> _DIRECTIONS_: The lines needed are those below that contain the word "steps"; copy each one.

*** Opening of SUPPLIED RECORDS ***

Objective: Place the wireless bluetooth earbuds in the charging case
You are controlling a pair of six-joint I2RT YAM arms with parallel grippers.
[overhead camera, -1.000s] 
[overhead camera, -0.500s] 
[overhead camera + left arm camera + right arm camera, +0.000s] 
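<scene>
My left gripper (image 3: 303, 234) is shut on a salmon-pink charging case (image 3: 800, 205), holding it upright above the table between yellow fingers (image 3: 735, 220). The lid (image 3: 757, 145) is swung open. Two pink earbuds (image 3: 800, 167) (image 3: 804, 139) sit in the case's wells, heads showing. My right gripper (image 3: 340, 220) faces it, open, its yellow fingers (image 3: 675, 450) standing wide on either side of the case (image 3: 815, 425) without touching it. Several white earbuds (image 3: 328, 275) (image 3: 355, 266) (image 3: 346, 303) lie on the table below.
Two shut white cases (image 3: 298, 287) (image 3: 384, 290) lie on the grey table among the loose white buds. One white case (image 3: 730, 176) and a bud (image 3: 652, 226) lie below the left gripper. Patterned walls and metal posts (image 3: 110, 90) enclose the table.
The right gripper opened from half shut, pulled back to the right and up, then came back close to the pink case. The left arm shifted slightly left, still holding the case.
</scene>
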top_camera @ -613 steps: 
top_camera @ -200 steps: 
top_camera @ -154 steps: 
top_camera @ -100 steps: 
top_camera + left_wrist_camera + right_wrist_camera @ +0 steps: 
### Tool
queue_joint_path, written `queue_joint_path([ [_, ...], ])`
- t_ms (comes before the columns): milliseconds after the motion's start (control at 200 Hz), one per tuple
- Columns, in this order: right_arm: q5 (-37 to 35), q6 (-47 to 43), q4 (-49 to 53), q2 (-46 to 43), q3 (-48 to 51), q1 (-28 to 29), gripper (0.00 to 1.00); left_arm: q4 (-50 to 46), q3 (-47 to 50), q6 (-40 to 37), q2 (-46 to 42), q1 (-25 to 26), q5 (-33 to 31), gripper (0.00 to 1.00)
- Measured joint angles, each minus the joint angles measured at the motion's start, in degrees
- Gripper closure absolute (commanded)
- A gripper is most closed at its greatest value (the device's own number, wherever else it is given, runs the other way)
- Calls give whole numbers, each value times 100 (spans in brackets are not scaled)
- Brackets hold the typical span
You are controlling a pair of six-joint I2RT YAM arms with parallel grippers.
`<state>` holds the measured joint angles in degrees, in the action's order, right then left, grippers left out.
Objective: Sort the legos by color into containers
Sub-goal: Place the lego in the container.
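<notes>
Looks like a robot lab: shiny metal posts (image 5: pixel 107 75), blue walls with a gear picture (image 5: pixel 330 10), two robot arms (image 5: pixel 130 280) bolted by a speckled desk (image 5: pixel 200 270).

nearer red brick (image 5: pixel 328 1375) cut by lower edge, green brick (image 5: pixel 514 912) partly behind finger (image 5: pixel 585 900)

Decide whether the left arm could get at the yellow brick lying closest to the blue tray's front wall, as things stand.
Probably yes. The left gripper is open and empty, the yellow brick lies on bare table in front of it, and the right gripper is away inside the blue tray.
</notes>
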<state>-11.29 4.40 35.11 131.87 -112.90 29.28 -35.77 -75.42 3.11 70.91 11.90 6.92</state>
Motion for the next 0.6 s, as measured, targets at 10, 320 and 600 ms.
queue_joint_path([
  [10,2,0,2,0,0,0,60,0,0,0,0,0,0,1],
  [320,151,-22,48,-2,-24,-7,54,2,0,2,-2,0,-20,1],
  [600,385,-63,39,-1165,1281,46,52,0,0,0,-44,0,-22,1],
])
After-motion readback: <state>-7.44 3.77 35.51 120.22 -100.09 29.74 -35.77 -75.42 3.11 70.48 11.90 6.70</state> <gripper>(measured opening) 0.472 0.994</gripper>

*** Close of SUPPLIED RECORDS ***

> _WRITTEN ANSWER_:
top_camera @ -613 steps: 
top_camera @ -200 steps: 
top_camera @ -154 steps: 
top_camera @ -100 steps: 
top_camera + left_wrist_camera + right_wrist_camera @ +0 steps: 

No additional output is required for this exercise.